Niko Heikkilä

Effortless End-To-End Testing with Microsoft Playwright

How can we improve the developer experience in writing tedious browser-based tests?

By Niko Heikkilä / April 17, 2022 / ☕️☕️ 9 minutes read

Don't care about reading much, eh? Too bad, but you can also skip the content and head over to my Playwright Kickstarter repository and learn how to use it for robust automated end-to-end testing with your frontend applications.

In my job, I stumble upon projects where there are zero tests, or a project is equipped with a single generated test constantly failing. Writing and maintaining a comprehensive automated test suite for some development teams is a lesser priority. These teams' end product is usually an application that satisfies the bare necessities asked by the client but is plagued by code rot, technical debt, and instability.

During the maintenance phase, new layers of code are added on top of the existing cruft, making things worse. Fear of breaking things prevents refactoring, and hence the code quality keeps dropping.

Software maintenance and lifecycle management are complicated. As maintainers, we are often tempted to heroically rescue the project by adding all the missing tests or rewriting the whole project from scratch. No budget will ever be given for such a crazy thing. Fortunately, we can follow certain practices:

  • adding tests whenever writing new functions, methods, or classes
  • adding tests before refactoring a unit of code
  • studying the business logic and writing end-to-end tests for it

In this post, I explain the latter -- end-to-end tests -- which I've found to be the most effective way of refreshing a stale project. What are these tests, you may ask?

Anatomy of an End-to-End Test

End-to-end tests (abbreviated as E2E from now on) instead of unit and integration tests cover user-facing flows and business requirements defined for the application since its planning phase started. These include, for example:

  • booking a hotel room online
  • adding products to the basket, viewing them, and checking out the purchase on an e-commerce website
  • ...and many more

Experienced developers might now stop and think of behaviour-driven development (BDD), which goes hand-in-hand with E2E. Behaviour flows are often decided when planning a new feature.

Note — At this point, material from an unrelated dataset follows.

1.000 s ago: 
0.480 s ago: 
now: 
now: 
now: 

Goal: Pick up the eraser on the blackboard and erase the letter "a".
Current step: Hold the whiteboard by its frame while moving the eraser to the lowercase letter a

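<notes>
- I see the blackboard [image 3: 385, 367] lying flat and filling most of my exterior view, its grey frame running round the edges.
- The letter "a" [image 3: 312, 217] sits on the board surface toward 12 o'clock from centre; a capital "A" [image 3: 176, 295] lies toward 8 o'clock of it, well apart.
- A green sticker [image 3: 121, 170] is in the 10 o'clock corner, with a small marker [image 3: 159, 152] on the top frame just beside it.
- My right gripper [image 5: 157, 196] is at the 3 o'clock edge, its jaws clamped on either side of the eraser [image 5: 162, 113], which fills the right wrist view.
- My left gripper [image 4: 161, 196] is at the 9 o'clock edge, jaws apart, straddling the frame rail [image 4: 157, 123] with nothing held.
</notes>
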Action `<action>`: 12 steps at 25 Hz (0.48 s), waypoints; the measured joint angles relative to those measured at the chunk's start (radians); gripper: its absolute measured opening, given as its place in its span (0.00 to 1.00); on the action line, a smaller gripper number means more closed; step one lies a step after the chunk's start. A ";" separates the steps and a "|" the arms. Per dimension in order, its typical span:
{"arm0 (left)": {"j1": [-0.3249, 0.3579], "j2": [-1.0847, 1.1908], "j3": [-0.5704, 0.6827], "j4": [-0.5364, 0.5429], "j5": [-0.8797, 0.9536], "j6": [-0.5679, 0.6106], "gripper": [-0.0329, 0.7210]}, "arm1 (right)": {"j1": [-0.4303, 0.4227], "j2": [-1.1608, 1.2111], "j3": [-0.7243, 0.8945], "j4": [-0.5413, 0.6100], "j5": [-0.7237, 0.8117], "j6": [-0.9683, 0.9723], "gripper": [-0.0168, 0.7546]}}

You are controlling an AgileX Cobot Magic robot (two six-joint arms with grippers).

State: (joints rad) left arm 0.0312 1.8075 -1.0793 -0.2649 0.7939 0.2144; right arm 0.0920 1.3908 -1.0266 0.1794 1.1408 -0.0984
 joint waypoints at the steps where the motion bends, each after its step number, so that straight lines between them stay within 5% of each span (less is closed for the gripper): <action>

Say we have a calculator application, for example. We want to implement the adding feature and start drafting a specification.

Gherkin
1Feature: Calculator
2
3  Scenario: "+" should add to the current total.
4    Given the current total is "5".
5    When I enter "7".
6    Then the current total should be "12".

The syntax in the snippet above is called gherkin, and it can be used to convert human-readable specifications to machine-readable tests! Thus, E2E tests can and should be written before the business logic.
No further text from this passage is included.